The accuracy of the analytical method was determined using the standard addition method. Three different levels (80, 100 and 120%) of standards were spiked to commercial tablets in triplicate. The mean percentage recoveries and RSD% values were calculated and reported in Table 1. The percentage recoveries of TMH and SFS were found to be in the range 102.27-113.75 and 97.22-101.0, respectively, which were found to be satisfactory.


The repeatability (intra-day precision) and intermediate precision of the method was determined by three concentrations for both TMH (2, 6 and 10 µg/mL) and SFS (30, 90 and 150 µg/mL). The results are summarized in Table 2. The RSD% of repeatability was less than 2.0 for both drugs, indicating good precision of the developed method.


From the linearity plot the LOD and LOQ of TMH and SFS were calculated. The LOD and LOQ for TMH was 0.210 and 0.639 µg/mL and SFS was found to be 2.640 and 8.0 µg/mL. The summary of the system suitability parameters is represented in Table 3. The results obtained from validation evidenced that the proposed method was scientifically sound.

Assay of drugs from commercial tablets

The accuracy of the proposed method was evaluated through the assay of commercially available tablets (VESOMNI) containing 0.4 mg of TMH and 6 mg of SFS. The results obtained were compared with the corresponding labeled amounts and reported in Table 4. The amount of TMH and SFS in formulation was found to be 0.38±0.006 and 6.21±0.024 mg, respectively. The percentage assay in the commercial formulations was found to be 95.0 for TMH and 103.5 for SFS by the proposed method. The RSD% for formulation was less than 2, which indicates the accuracy of the proposed method.

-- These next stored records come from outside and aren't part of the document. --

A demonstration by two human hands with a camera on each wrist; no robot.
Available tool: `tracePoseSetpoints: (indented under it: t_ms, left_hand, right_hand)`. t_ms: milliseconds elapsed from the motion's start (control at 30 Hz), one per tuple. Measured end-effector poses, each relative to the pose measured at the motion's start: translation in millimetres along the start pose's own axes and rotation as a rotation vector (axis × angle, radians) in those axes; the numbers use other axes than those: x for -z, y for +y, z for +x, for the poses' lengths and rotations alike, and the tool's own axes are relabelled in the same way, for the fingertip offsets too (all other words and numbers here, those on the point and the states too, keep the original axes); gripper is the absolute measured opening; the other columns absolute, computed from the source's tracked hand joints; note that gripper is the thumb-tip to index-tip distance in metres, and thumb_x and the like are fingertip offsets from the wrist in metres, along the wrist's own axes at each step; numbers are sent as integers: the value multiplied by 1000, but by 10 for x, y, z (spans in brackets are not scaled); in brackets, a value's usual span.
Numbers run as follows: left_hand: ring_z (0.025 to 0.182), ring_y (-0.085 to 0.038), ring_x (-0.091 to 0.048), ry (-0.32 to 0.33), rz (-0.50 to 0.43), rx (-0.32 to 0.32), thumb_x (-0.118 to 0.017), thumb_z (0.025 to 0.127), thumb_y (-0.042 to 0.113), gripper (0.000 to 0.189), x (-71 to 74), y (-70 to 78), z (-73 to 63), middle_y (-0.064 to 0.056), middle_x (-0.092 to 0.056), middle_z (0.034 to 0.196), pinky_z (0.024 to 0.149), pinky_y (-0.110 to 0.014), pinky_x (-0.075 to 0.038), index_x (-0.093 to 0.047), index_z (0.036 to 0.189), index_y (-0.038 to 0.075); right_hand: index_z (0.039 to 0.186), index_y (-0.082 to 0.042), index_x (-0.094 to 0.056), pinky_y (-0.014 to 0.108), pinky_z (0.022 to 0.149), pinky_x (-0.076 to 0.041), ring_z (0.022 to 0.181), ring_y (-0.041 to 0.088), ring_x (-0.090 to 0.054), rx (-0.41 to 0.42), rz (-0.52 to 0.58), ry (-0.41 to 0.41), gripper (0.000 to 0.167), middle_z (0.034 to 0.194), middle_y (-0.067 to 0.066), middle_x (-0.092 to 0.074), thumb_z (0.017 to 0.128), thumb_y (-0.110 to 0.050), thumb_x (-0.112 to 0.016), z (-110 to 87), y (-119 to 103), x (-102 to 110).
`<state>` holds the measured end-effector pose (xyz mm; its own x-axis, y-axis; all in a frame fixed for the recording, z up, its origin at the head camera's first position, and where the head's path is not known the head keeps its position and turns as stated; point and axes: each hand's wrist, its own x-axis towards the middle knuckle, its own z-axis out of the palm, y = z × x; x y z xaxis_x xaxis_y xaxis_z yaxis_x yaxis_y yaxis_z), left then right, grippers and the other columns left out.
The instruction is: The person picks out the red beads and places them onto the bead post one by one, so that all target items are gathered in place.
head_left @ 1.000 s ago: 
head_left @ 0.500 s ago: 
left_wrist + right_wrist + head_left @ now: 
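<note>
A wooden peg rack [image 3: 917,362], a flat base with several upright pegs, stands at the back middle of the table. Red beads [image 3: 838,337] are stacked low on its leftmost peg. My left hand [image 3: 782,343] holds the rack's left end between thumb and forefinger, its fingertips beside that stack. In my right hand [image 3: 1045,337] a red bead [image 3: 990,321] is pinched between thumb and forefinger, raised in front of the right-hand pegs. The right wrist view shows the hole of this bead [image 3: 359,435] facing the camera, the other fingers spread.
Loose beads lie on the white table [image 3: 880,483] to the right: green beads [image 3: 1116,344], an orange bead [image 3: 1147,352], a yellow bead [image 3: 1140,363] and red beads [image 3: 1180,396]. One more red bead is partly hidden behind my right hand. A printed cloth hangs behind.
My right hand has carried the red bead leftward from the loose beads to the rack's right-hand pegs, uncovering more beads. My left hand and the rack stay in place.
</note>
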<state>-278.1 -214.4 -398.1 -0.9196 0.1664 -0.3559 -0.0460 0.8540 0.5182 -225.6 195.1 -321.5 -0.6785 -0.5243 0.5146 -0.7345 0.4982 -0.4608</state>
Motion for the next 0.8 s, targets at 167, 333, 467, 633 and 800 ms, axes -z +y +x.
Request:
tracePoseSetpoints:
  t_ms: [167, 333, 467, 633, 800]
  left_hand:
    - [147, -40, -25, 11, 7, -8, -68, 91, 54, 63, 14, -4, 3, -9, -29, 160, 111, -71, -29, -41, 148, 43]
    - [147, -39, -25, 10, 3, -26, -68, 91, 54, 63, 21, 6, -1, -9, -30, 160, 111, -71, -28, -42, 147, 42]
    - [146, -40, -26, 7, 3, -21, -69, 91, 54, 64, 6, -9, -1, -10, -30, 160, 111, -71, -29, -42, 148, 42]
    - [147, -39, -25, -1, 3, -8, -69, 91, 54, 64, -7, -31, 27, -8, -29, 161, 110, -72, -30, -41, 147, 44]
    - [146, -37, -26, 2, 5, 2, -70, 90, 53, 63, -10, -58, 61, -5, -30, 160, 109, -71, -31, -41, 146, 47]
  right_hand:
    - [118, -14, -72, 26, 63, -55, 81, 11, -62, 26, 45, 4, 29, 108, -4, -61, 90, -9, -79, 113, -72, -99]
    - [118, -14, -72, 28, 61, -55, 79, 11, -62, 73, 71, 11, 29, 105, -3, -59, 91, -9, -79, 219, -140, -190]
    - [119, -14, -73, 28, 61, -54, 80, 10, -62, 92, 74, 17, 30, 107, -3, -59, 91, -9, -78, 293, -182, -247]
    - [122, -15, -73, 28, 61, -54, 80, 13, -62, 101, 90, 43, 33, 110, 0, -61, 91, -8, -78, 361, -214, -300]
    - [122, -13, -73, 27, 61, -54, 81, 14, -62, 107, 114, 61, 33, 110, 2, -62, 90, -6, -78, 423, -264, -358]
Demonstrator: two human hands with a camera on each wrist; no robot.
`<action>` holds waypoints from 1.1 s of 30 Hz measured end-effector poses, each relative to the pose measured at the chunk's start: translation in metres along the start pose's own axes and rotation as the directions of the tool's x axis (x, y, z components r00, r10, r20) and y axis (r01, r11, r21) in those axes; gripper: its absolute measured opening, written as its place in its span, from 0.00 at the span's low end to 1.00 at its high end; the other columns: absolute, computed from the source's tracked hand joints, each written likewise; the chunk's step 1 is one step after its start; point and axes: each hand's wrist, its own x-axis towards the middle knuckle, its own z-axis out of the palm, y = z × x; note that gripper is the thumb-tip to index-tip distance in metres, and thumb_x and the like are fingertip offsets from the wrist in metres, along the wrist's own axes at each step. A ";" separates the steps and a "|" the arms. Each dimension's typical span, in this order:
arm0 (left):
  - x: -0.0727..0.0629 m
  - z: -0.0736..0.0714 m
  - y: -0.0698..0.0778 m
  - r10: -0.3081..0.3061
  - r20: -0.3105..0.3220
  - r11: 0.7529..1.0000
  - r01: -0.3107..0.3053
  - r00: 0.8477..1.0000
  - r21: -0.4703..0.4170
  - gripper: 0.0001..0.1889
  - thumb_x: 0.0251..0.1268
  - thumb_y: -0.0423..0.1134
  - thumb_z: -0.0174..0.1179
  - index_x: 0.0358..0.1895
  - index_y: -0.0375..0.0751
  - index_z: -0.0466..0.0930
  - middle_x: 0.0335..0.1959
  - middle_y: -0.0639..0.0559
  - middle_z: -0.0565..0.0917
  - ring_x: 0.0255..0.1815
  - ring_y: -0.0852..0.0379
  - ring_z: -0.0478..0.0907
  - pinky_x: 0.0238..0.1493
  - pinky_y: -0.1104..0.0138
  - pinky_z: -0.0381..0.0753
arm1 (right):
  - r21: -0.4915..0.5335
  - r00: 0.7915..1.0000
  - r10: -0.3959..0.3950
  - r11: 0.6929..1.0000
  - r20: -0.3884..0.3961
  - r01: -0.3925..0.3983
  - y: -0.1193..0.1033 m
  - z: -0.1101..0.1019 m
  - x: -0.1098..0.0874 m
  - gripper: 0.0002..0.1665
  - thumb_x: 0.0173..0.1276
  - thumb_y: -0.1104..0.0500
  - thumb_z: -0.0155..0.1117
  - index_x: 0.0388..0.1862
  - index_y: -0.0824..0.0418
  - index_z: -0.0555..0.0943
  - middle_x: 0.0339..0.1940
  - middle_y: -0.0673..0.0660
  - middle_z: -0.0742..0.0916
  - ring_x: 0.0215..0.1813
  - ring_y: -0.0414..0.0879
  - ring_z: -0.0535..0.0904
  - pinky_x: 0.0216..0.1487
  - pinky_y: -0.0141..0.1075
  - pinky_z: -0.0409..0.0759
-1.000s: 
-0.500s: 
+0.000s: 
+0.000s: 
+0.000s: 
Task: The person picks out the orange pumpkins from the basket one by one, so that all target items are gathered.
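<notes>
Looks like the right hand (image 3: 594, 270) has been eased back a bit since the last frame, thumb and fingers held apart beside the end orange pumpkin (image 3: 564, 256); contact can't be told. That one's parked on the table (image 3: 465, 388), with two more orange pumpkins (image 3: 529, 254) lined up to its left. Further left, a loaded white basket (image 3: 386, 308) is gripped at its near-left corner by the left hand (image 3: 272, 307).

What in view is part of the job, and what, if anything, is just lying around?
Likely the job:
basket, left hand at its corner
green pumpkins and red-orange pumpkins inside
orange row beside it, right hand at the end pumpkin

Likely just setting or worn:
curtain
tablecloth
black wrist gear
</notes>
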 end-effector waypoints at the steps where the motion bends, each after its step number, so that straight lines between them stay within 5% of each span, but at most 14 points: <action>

A simple and rapid first derivative synchronous spectrofluorimetric method for the simultaneous quantification of TMH and SFS was developed and validated as per the ICH guidelines. The results of validation studies denoted the immense scope of sensitivity, accuracy, precision, and system suitability of the analytical method. The proposed method was successfully adopted for the assay of TMH and SFS and the results were found to be in good agreement with their respective label claims, which suggested that there was no interference of formulation excipients in the estimation. The contemplated spectrofluorimetric method was found to be superior because of its high specificity, spectral discrimination, economic, eco-friendly, and readily available solvent and lack of extraction procedure. These advantages endorse that the developed method can be habitually employed in quality control for simultaneous analysis of TMH and SFS in tablet dose forms.


The authors are thankful to Dr. C.V.S. Subrahmanyam, Principal, Gokaraju Rangaraju College of Pharmacy and the Gokaraju Rangaraju Educational Society (GRES) for providing necessary laboratory facilities.

Conflict of Interest: No conflict of interest was declared by the authors.